Bug #22782 Replication fails
Submitted: 28 Sep 2006 15:19 Modified: 28 Dec 2006 11:40
Reporter: Guglielmo Ferri Email Updates:
Status: No Feedback Impact on me:
None 
Category:MySQL Server: Replication Severity:S1 (Critical)
Version:5.0.24a OS:Linux (Linux 2.6.16)
Assigned to: CPU Architecture:Any

[28 Sep 2006 15:19] Guglielmo Ferri
Description:
Since few mounth I migrate my databases on Mysql 5.

Since then I cant replicate them on a slave machine.

Infact, I set up a master-slave environment and after few time (less then one our) I get similar error on slave.err:

060925 11:20:03 [ERROR] Slave: Error 'Duplicate entry '869' for key 1'
on query.
 Default database: 'ebusiness4'. Query: '...'
060925 11:20:03 [ERROR] Error running query, slave SQL thread aborted.
Fix the p
roblem, and restart the slave SQL thread with "SLAVE START". We stopped at log '
mysql-bin.000003' position 147467664

Indeed, I follow the following step:

1) dump the single db on master with mysqldump and --master-data setted
2) copy the dump on slave
3) install the mysql db (with mysql_db_install utility)
4) configure mysql as slave. start database server and stop slave.
5) restore the database dumped at 1)
6) start slave

After a few time happens error like that above.

How to repeat:
1) dump the single db on master with mysqldump and --master-data setted
2) copy the dump on slave
3) install the mysql db (with mysql_db_install utility)
4) configure mysql as slave. start database server and stop slave.
5) restore the database dumped at 1)
6) start slave

Suggested fix:
I think that the proble is that the auto increment either on master and slave are not sycronized.
[28 Sep 2006 17:56] Valeriy Kravchuk
Thank you for a problem report. What version is running as master? 5.0.24a? Please, send the exact query that gives you these duplicate entry messages.
[29 Sep 2006 8:17] Guglielmo Ferri
Yes. Either master and slave run the same version of MySQL.

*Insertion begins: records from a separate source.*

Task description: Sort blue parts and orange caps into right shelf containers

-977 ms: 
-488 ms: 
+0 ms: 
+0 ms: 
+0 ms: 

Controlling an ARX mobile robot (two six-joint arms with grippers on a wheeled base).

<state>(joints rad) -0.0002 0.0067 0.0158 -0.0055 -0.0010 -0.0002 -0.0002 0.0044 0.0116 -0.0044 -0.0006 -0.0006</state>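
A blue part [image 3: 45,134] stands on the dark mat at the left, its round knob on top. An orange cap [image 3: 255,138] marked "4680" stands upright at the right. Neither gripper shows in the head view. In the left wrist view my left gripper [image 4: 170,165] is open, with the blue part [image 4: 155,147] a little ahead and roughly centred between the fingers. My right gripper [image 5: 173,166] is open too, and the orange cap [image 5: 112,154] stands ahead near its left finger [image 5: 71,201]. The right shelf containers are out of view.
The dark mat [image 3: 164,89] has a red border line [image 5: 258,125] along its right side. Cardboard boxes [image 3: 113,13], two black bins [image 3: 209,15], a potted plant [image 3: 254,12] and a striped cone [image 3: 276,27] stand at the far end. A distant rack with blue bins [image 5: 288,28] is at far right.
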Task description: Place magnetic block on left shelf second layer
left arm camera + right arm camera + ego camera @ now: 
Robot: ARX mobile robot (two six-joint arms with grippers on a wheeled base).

I have restored many time replication between my two MySQL server, but after few hour (and sometimes after less than an hour) replication fails. It fails always for problems with auto_increment field. In practice, if a row was inserted on the master with a value for the auto_increment primary key field (that is FK in an other table), that row was replicated with another id on the slave. So as soon as on the master is executed a query that references that row, the same query replicated on slave will fail.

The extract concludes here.